Work task:
Copy out the entries that follow. Leave none out.

Stored items from a collection:
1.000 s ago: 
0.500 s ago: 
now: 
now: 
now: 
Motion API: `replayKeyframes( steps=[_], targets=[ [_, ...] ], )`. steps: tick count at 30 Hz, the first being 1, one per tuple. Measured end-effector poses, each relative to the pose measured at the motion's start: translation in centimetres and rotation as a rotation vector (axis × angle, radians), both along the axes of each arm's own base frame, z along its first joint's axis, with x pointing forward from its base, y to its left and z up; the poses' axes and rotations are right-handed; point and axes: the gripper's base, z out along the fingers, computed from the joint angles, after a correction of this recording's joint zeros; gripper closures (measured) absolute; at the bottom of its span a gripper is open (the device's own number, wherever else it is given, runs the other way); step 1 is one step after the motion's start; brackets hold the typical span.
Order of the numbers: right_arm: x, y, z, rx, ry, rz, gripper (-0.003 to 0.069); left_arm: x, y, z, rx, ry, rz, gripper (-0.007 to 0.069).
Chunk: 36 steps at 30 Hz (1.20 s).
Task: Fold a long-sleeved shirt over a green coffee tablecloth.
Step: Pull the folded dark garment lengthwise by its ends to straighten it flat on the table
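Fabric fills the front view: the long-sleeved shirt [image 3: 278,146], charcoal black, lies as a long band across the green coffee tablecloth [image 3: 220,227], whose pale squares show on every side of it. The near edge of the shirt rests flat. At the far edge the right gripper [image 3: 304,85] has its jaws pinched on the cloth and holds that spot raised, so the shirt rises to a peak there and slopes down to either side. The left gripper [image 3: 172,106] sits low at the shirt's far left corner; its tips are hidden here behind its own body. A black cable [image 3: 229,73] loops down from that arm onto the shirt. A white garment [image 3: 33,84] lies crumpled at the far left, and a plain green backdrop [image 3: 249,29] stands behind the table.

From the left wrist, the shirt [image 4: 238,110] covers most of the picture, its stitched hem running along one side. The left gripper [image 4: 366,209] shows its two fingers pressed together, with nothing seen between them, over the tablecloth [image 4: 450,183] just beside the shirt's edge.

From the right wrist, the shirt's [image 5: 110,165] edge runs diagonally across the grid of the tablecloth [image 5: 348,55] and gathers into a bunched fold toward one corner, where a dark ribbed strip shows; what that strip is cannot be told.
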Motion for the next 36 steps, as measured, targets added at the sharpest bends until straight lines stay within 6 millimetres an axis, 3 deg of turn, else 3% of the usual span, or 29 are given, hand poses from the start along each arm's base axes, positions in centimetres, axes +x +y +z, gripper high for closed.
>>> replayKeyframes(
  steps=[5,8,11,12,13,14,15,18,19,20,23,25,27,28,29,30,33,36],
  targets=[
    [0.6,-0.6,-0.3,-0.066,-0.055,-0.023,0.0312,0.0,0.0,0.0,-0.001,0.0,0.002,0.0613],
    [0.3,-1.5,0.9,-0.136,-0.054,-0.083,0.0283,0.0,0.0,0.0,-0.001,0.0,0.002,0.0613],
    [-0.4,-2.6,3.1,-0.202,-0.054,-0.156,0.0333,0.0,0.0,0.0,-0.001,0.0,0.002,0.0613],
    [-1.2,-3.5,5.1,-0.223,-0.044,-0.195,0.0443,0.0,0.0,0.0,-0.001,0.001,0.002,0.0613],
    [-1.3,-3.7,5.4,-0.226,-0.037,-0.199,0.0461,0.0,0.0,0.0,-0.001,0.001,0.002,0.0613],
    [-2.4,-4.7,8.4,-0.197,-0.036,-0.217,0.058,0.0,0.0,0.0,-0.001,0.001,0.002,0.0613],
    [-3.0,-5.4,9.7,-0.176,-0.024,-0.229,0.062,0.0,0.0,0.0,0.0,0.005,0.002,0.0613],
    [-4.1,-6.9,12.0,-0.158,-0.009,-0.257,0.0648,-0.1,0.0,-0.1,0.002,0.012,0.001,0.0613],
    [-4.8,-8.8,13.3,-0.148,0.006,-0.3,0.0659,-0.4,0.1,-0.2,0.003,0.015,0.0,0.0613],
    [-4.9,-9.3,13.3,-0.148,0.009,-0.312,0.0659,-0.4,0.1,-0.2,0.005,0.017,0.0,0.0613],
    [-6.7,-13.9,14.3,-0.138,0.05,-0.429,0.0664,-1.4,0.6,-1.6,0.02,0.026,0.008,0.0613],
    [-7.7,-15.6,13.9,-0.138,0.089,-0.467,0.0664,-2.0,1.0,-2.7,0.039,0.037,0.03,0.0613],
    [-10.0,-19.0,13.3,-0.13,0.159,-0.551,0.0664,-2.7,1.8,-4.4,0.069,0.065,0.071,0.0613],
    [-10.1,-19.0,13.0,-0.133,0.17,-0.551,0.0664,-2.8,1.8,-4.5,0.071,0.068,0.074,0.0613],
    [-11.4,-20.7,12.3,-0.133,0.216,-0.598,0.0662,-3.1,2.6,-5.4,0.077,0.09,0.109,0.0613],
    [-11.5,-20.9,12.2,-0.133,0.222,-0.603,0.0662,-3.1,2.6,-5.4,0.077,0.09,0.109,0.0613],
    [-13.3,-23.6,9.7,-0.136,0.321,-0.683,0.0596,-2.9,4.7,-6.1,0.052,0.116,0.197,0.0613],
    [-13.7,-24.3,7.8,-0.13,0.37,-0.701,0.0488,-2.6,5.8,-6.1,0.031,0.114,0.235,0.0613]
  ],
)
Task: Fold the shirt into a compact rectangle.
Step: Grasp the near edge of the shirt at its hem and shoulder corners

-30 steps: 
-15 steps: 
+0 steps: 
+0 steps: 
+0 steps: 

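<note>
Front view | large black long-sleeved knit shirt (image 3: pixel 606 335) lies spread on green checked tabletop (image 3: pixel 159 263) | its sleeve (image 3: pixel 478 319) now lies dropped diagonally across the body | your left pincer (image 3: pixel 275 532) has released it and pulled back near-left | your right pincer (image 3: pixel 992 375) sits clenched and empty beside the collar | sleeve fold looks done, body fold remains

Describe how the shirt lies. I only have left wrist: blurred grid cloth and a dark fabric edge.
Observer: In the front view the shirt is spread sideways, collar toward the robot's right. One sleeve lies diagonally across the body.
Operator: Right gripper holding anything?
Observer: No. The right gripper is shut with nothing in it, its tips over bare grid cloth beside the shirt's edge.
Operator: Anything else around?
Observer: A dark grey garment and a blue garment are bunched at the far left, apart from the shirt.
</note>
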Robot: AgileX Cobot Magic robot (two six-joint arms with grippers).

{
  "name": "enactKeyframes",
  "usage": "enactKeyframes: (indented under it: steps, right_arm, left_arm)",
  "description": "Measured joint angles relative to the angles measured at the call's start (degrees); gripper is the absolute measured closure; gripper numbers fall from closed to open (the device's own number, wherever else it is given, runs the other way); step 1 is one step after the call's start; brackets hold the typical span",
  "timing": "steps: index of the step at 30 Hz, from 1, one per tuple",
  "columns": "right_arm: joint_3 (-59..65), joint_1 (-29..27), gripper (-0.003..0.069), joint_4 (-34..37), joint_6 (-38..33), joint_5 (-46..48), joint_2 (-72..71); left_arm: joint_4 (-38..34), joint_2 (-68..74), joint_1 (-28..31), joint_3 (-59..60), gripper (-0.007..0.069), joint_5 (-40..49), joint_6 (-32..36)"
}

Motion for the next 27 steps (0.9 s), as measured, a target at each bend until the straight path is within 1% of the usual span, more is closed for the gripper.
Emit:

Final answer:
1.000 s ago: 
0.500 s ago: 
now: 
now: 
now: 
Motion API: `replayKeyframes( steps=[_], targets=[ [_, ...] ], )`. steps: tick count at 30 Hz, the first being 1, one per tuple. Measured end-effector poses, each relative to the pose measured at the motion's start: translation in centimetres and rotation as a rotation vector (axis × angle, radians), both along the axes of each arm's own base frame, z along its first joint's axis, with x pointing forward from its base, y to its left and z up; the poses' axes and rotations are right-handed; point and axes: the gripper's base, z out along the fingers, computed from the joint angles, after a correction of this recording's joint zeros; gripper closures (measured) absolute; at the bottom of its span a gripper is open (the device's own number, wherever else it is given, runs the other way); step 1 is one step after the motion's start; brackets hold the typical span.
Order of the numbers: right_arm: x, y, z, rx, ry, rz, gripper (-0.003 to 0.069); left_arm: x, y, z, rx, ry, rz, gripper (-0.007 to 0.069).
Chunk: 36 steps at 30 Hz (1.20 s).
Task: Fold a long-sleeved shirt over a green coffee tablecloth.
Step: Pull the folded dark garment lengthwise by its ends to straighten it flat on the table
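Fabric fills the front view: the long-sleeved shirt [image 3: 278,146], charcoal black, lies as a long band across the green coffee tablecloth [image 3: 220,227], whose pale squares show on every side of it. The near edge of the shirt rests flat. At the far edge the right gripper [image 3: 304,85] has its jaws pinched on the cloth and holds that spot raised, so the shirt rises to a peak there and slopes down to either side. The left gripper [image 3: 172,106] sits low at the shirt's far left corner; its tips are hidden here behind its own body. A black cable [image 3: 229,73] loops down from that arm onto the shirt. A white garment [image 3: 33,84] lies crumpled at the far left, and a plain green backdrop [image 3: 249,29] stands behind the table.

From the left wrist, the shirt [image 4: 238,110] covers most of the picture, its stitched hem running along one side. The left gripper [image 4: 366,209] shows its two fingers pressed together, with nothing seen between them, over the tablecloth [image 4: 450,183] just beside the shirt's edge.

From the right wrist, the shirt's [image 5: 110,165] edge runs diagonally across the grid of the tablecloth [image 5: 348,55] and gathers into a bunched fold toward one corner, where a dark ribbed strip shows; what that strip is cannot be told.
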Motion for the next 36 steps, as measured, targets added at the sharpest bends until straight lines stay within 6 millimetres an axis, 3 deg of turn, else 3% of the usual span, or 29 are given, hand poses from the start along each arm's base axes, positions in centimetres, axes +x +y +z, gripper high for closed.
>>> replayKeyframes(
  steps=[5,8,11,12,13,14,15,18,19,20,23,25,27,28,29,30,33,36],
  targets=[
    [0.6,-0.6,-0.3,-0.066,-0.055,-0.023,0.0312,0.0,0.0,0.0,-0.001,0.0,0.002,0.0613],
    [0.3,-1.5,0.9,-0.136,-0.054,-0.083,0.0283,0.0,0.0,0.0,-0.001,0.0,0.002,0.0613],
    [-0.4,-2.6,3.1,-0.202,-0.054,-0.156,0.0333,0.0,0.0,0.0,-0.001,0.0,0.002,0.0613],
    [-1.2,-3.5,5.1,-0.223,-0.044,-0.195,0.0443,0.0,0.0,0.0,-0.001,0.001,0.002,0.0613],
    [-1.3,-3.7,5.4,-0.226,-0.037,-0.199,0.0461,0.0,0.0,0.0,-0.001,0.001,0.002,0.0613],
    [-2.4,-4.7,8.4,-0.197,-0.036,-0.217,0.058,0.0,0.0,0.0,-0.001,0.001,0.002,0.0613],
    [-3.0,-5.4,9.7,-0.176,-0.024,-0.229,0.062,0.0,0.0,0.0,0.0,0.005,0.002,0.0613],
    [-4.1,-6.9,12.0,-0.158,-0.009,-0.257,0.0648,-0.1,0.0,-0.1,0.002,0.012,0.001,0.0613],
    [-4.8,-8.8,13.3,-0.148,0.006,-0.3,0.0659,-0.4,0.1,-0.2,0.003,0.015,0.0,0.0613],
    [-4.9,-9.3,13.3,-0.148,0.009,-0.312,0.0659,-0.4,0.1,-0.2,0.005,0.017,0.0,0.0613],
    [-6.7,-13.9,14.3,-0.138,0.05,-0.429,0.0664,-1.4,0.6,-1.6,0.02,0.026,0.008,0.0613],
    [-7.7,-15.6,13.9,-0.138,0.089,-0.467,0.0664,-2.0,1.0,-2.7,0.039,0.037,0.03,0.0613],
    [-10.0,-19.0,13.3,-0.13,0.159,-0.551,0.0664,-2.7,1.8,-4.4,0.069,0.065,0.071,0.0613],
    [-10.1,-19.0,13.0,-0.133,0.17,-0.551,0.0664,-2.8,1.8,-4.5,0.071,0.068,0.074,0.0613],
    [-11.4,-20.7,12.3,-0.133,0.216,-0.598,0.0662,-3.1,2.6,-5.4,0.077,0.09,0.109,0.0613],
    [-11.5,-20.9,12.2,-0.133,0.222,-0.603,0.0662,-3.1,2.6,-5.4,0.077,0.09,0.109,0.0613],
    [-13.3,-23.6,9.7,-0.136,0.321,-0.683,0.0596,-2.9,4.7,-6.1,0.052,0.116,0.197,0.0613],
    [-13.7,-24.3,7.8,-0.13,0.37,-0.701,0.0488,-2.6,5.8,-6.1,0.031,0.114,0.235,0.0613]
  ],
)
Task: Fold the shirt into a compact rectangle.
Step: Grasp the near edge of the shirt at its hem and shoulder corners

-30 steps: 
-15 steps: 
+0 steps: 
+0 steps: 
+0 steps: 

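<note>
Front view | large black long-sleeved knit shirt (image 3: pixel 606 335) lies spread on green checked tabletop (image 3: pixel 159 263) | its sleeve (image 3: pixel 478 319) now lies dropped diagonally across the body | your left pincer (image 3: pixel 275 532) has released it and pulled back near-left | your right pincer (image 3: pixel 992 375) sits clenched and empty beside the collar | sleeve fold looks done, body fold remains

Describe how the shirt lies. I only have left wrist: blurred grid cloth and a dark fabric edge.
Observer: In the front view the shirt is spread sideways, collar toward the robot's right. One sleeve lies diagonally across the body.
Operator: Right gripper holding anything?
Observer: No. The right gripper is shut with nothing in it, its tips over bare grid cloth beside the shirt's edge.
Operator: Anything else around?
Observer: A dark grey garment and a blue garment are bunched at the far left, apart from the shirt.
</note>
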Robot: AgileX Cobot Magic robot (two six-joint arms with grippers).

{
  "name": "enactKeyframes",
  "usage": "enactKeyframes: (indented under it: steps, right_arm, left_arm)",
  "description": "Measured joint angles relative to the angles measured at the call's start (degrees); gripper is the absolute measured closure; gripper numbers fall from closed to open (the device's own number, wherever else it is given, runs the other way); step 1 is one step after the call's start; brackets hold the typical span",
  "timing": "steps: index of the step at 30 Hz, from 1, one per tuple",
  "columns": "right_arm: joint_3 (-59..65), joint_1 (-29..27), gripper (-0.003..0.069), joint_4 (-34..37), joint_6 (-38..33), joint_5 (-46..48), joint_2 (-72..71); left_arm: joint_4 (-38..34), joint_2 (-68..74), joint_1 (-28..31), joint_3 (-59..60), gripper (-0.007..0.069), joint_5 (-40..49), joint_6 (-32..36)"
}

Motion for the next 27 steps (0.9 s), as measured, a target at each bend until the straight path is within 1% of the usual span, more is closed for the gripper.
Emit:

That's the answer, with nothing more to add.